■ **The task**:
Go to the line containing "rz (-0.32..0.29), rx" in the records below and print it and every following line exactly, on through the line containing "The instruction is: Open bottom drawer", then stop.
━━━ Information ━━━
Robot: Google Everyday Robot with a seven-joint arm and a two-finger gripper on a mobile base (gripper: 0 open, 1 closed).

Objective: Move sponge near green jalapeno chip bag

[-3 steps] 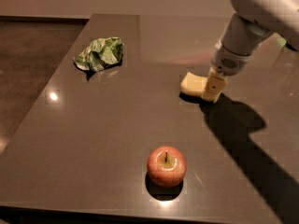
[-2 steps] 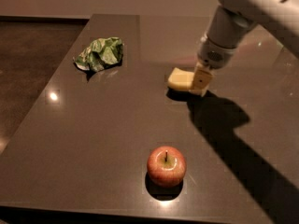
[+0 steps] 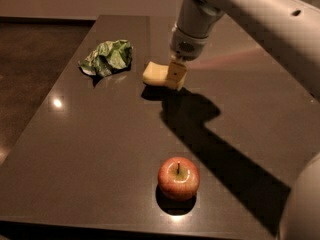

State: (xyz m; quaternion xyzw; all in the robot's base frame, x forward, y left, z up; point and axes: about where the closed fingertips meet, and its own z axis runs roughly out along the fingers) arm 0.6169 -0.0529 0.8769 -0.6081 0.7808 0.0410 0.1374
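My gripper (image 3: 176,76) clamped on right end of sponge (image 3: 154,73). Sponge seems just off table (image 3: 100,149), near green jalapeno chip bag (image 3: 107,58), not touching. Carry step nearly done, I judge. Next: lower, release gently. Apple (image 3: 178,178) well apart.

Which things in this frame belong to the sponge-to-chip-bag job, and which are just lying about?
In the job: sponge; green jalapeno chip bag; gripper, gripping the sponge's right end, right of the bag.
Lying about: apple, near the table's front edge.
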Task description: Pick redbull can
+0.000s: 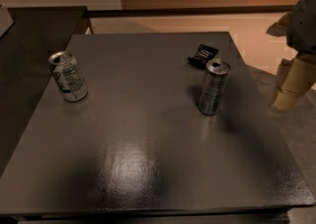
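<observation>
The redbull can [214, 87] is a tall, slim, dark grey-silver can with a shiny silver top. It stands upright on the right half of the dark table [148, 159]. My gripper [287, 92] hangs at the right edge of the view, beyond the table's right side. It is level with the can, well apart from it, and holds nothing that I can see. Part of the arm above it runs out of the picture.
A shorter, wider can with a white printed label [68, 76] stands upright at the table's left. A small black packet [203, 55] lies just behind the redbull can. A dark counter [29, 35] adjoins the table at the back left.
</observation>
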Tool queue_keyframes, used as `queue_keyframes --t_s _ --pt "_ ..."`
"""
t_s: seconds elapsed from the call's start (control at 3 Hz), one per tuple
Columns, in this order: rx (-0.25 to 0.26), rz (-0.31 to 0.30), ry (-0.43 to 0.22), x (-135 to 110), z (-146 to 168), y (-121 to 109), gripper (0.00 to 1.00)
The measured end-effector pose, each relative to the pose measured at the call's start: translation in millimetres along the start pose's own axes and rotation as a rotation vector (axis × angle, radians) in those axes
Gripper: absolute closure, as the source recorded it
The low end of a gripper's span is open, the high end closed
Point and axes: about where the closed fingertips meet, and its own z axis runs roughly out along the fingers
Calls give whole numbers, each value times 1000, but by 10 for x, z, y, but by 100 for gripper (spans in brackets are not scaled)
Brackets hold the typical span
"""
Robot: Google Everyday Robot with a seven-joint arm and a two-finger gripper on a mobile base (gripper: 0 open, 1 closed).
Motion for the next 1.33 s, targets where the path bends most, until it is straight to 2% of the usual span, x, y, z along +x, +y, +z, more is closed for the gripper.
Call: queue_keyframes --t_s 0.67,1.33 --pt "-25 73 -126 -97 405 -287 0" --pt "-39 92 -256 -295 739 -549 0"
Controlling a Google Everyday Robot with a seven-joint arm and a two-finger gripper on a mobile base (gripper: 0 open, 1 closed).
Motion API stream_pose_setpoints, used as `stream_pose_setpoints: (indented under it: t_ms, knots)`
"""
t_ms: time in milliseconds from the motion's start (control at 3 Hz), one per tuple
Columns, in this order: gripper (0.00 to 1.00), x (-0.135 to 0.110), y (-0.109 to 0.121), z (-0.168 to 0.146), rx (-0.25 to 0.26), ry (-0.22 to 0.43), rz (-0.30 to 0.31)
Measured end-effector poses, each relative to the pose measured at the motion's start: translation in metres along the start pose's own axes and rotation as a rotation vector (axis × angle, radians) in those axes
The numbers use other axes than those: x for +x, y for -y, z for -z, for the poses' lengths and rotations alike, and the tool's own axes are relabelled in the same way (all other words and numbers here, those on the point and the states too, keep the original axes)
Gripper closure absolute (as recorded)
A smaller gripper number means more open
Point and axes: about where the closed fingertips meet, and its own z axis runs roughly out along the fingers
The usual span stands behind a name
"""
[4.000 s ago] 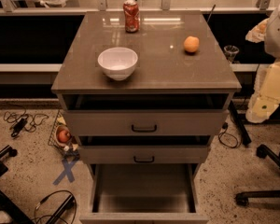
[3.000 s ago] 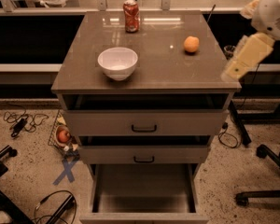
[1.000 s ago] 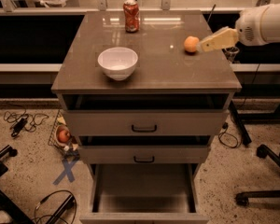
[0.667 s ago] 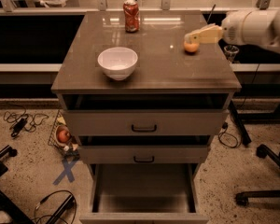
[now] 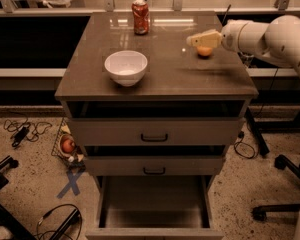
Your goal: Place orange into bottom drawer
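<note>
The step in hand was the reach for the fruit: nothing had been picked up yet. The orange point(image 5: 205, 51) sat on the tabletop point(image 5: 165, 74) towards its right rear part, well apart from the white bowl point(image 5: 126, 67) and the red can point(image 5: 140, 17). The hand point(image 5: 194, 39) came in from the right on the white arm point(image 5: 262, 36) and hung just above the orange, reaching a little past it to the left. Whether it touched the fruit, and whether it was set wide or narrow, I cannot tell from this view; it did not appear to hold anything.

The bottom drawer point(image 5: 155, 232) stood pulled out at the foot of the cabinet, its grey floor bare, so the goal was ready to take the fruit. The two upper drawers point(image 5: 154, 131) stuck out less far and left the lower box open from above.

By my judgement the next move called for the hand to settle squarely around the orange and close gently, since a round, smooth fruit would likely roll away if nudged off-centre, then lift clear and carry it forward and down past the cabinet front into the drawer
</note>
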Motion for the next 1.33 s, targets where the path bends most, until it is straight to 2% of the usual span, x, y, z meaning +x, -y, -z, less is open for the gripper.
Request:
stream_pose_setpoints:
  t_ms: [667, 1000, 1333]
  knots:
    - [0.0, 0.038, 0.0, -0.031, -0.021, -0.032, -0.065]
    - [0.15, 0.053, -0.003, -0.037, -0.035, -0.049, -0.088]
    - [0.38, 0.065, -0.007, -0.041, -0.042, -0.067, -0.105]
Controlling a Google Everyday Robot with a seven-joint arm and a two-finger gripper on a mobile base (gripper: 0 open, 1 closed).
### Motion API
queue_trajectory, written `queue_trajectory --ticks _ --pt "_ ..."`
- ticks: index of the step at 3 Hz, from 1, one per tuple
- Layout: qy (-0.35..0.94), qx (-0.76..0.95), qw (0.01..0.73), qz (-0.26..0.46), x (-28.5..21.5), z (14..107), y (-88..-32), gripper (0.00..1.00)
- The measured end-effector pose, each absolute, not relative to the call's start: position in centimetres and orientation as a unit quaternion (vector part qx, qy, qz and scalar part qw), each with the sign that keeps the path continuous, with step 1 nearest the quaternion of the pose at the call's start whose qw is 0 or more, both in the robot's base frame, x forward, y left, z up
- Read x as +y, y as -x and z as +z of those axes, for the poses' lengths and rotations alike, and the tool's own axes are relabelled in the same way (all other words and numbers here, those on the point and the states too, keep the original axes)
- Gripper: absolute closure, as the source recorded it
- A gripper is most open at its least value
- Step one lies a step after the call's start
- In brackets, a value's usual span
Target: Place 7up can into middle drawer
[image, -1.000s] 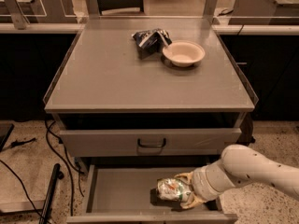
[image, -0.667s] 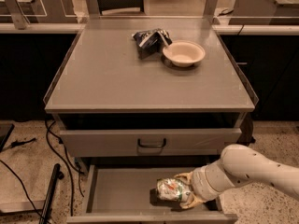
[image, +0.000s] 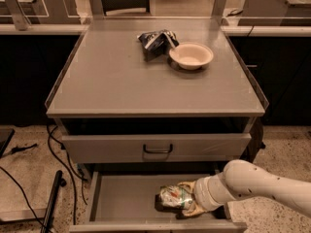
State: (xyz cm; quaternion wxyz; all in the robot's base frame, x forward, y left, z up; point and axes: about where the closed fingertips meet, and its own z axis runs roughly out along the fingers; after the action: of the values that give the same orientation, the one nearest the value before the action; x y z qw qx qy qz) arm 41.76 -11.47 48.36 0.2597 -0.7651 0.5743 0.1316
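Observation:
The 7up can (image: 173,197), silver-white with a green band and a red spot, lies on its side low inside the open middle drawer (image: 124,199), right of its middle. My gripper (image: 187,201) reaches in from the right on a white arm (image: 252,184). Its beige fingers (image: 190,210) are closed around the right end of the can. The can is at or just above the gray drawer floor; I cannot tell whether it touches.
A closed drawer front with a black bar handle (image: 157,149) is right above the open drawer. On the cabinet top (image: 116,81) stand a cream bowl (image: 191,55) and a dark foil snack bag (image: 155,42). Cables (image: 52,144) and a black pole (image: 51,203) are on the floor at left.

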Motion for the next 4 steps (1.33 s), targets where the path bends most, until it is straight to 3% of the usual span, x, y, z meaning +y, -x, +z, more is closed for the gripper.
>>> queue_trajectory --ticks 4 --pt "0.760 0.585 0.251 0.133 -8.2 40.6 -45.4 1.00"
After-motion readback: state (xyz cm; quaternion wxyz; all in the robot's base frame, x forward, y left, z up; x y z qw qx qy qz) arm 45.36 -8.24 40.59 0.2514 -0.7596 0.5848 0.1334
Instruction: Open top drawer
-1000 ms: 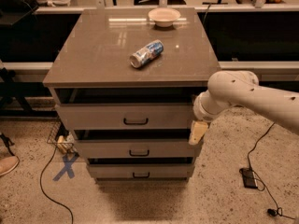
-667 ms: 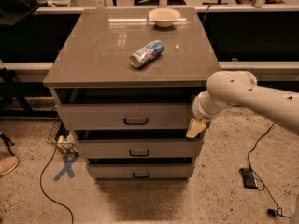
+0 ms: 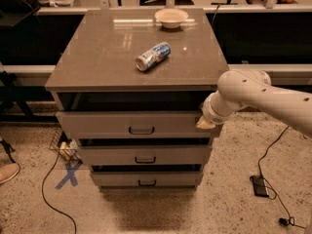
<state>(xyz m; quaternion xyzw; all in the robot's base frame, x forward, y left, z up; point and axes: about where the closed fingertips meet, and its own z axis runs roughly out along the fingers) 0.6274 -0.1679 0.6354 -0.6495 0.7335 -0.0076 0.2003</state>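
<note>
The top drawer (image 3: 107,123) is the widest, tallest of three grey-taupe fronts in the cabinet, with a small black bar handle (image 3: 141,130) at its centre. It stands a little way out from under the countertop, with a dark gap above it. My gripper (image 3: 204,124) is at the drawer front's right end, at the end of the white arm (image 3: 263,96) that reaches in from the right. Its tan tip lies against the front's right edge.
On the countertop (image 3: 97,57) lie a tipped can (image 3: 152,56) and a pale bowl (image 3: 171,17). Two narrower drawers (image 3: 145,156) sit below. Cables, a power brick (image 3: 259,185) and a blue X of tape (image 3: 68,174) are on the floor; a shoe (image 3: 7,172) is at left.
The gripper has risen from beside the second drawer to the right end of the top drawer's front. The drawer has not visibly moved.
</note>
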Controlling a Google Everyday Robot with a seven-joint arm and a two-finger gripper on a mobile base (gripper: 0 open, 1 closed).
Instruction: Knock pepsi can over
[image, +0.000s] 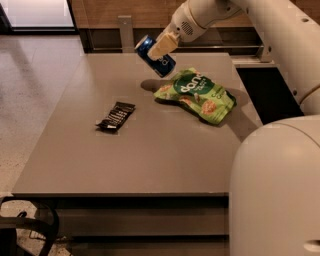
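You'll find the gripper (160, 48) above the far part of the worktop (150, 160), near the middle of the far edge, its fingers clamped on the pepsi can (164, 64). The can hangs tilted above the surface, its top end pointing toward the far left corner and its lower end just beside the chip bag (197, 95). The bag lies flat right of centre, nearer the far edge than the front. The snack wrapper (116, 116) lies left of centre, well apart from the bag, in front of the can.
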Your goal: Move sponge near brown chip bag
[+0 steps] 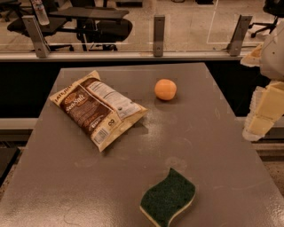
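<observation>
Setting: office-type workspace with a robot station in it.

Evidence, far side: a low glass partition (195, 26) on metal posts (159, 35) runs along the table's far edge. Behind it are black swivel office chairs (106, 29), a dark desk (88, 13) and a pale hard floor (186, 17). The wheeled base of another chair (266, 24) shows at far right.

Evidence, near side: a plain grey table (208, 150) serves as the work surface.

The cream-coloured gripper (259, 126) hangs at the right, just beyond the table's right edge and off its surface.
</observation>
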`<state>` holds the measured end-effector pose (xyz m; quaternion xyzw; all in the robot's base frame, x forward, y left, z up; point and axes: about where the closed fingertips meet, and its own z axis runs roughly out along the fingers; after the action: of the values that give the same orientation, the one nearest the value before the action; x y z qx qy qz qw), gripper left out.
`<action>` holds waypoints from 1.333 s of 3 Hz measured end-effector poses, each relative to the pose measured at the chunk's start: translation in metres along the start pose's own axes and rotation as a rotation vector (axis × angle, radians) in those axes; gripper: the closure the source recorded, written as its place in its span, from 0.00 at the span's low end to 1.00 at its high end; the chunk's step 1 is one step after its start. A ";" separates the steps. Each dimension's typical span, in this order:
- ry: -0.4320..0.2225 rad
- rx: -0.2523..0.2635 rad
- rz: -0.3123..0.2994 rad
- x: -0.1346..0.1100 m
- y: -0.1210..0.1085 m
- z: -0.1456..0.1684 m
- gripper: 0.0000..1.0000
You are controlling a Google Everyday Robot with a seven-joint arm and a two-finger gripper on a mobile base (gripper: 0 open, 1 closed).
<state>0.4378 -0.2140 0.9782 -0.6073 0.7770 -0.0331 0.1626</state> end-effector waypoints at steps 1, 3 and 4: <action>-0.035 -0.035 -0.075 -0.015 0.017 0.003 0.00; -0.198 -0.215 -0.437 -0.058 0.109 0.030 0.00; -0.228 -0.275 -0.552 -0.068 0.142 0.046 0.00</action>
<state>0.3327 -0.1054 0.9141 -0.8111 0.5569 0.0974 0.1501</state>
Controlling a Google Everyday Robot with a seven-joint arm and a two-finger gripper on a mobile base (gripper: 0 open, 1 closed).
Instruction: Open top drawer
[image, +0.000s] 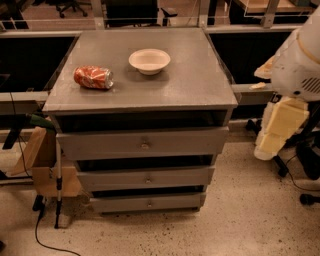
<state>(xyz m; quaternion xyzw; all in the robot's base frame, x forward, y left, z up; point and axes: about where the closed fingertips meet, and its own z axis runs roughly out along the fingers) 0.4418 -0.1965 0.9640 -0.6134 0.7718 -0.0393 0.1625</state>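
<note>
The top drawer (100, 144) is the tallest and widest grey front of the cabinet, with a small round knob (145, 146) at its centre. A dark gap shows above its front, under the cabinet top. Two shorter grey drawers (110, 178) sit below it, each with a small knob. My gripper (279, 129) is the cream-coloured part hanging under the white arm (300, 60) at the right edge. It hangs to the right of the cabinet at about the top drawer's height, apart from it.
A crushed red can (93, 77) and a white bowl (149, 60) lie on the grey cabinet top (190, 85). A wooden stand with a rod and a cable (47, 165) stands to the cabinet's left. Chair bases and desks are behind and to the right.
</note>
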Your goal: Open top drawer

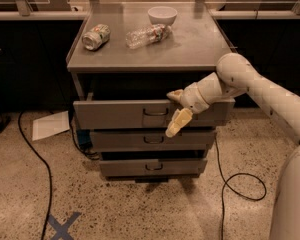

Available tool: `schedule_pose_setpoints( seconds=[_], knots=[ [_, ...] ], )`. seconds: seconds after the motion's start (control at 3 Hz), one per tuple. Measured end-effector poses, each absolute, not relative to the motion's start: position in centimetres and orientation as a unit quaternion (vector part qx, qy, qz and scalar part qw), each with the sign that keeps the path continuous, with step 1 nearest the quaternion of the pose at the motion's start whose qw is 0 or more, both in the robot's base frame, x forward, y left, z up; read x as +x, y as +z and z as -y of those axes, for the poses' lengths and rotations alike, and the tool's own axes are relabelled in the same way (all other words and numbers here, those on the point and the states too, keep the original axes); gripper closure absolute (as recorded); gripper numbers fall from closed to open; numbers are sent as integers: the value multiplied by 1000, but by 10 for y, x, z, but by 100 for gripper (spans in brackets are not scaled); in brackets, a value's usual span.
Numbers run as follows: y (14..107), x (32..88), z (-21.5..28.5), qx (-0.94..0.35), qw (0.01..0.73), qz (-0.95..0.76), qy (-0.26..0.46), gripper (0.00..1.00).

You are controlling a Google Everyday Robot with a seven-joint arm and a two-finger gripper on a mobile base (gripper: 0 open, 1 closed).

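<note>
The top drawer [115, 115] is a wide grey metal drawer with a small dark wire handle [155, 112] at its centre. It stands pulled out from the cabinet, with a dark gap above it. My gripper [173, 110] is at the drawer front just right of the handle. Its fingers are spread, one at the drawer's top edge and the cream lower finger [176, 124] hanging over the front's lower edge. Two shallower drawers, middle [120, 140] and bottom [125, 167], sit below.
On the cabinet top [200, 44] lie a crushed can [96, 36], a plastic bottle [147, 35] and a white bowl [162, 15]. A sheet of paper [50, 125] and a black cable [35, 154] lie on the floor left; another cable [240, 184] loops right.
</note>
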State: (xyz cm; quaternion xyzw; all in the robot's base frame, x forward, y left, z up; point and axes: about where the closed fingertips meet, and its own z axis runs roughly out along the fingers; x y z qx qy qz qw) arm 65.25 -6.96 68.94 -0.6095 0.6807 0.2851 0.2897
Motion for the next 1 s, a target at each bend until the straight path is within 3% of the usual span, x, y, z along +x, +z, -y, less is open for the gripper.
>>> schedule_pose_setpoints(
  seconds=[1.0],
  knots=[
    [683, 630, 72, -605, 269, -685, 304, 0]
  ],
)
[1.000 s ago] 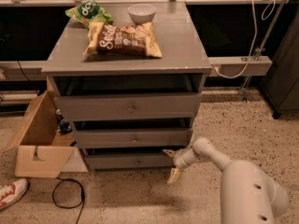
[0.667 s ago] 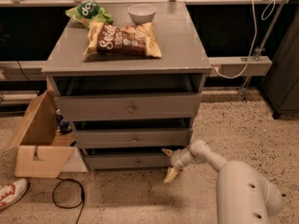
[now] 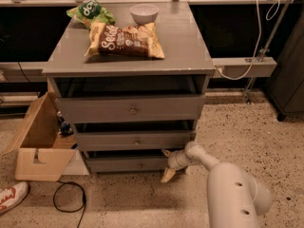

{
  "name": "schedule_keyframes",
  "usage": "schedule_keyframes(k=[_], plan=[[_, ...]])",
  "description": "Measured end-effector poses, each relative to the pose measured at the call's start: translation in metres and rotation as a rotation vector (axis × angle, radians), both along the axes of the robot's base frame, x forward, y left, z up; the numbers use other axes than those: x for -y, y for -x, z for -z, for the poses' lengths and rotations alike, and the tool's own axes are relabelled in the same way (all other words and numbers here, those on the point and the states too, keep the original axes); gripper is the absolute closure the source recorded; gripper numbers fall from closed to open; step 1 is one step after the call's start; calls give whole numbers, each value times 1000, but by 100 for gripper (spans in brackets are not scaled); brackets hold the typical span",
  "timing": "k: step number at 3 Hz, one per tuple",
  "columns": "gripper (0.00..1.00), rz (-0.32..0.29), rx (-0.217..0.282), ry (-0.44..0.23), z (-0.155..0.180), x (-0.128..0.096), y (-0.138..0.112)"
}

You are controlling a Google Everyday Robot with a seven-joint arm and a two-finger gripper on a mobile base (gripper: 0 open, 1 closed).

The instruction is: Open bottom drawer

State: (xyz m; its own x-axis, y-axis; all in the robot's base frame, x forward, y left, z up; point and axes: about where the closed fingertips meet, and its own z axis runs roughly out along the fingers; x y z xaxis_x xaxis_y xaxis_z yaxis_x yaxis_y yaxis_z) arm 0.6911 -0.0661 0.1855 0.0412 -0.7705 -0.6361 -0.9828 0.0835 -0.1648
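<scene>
The bottom drawer is the lowest, slimmest grey front of the cabinet, with a small round knob at its centre. It sits nearly flush under the middle drawer and the tall top drawer. My gripper is low at the bottom drawer's right end, close to the floor, to the right of the knob. One pale finger points up-left and the other points down toward the floor. The white arm reaches in from the lower right.
On the cabinet top lie a brown chip bag, a green bag and a white bowl. An open cardboard box stands at the left. A black cable loop and a shoe lie on the speckled floor.
The gripper has crept slightly left toward the bottom drawer's right end and the view has drawn a little closer. The drawers have not moved.
</scene>
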Motion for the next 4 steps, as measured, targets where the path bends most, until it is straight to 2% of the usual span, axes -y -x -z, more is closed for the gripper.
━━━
■ **Solution below**:
  "columns": "gripper (0.00..1.00), rz (-0.32..0.29), rx (-0.217..0.282), ry (-0.44..0.23), z (-0.155..0.180), x (-0.128..0.096), y (-0.138..0.112)"
}

You are controlling a Google Everyday Robot with a seven-joint arm and a two-finger gripper on a mobile base (gripper: 0 open, 1 closed).

The instruction is: Open bottom drawer

Nothing more remains in this exercise.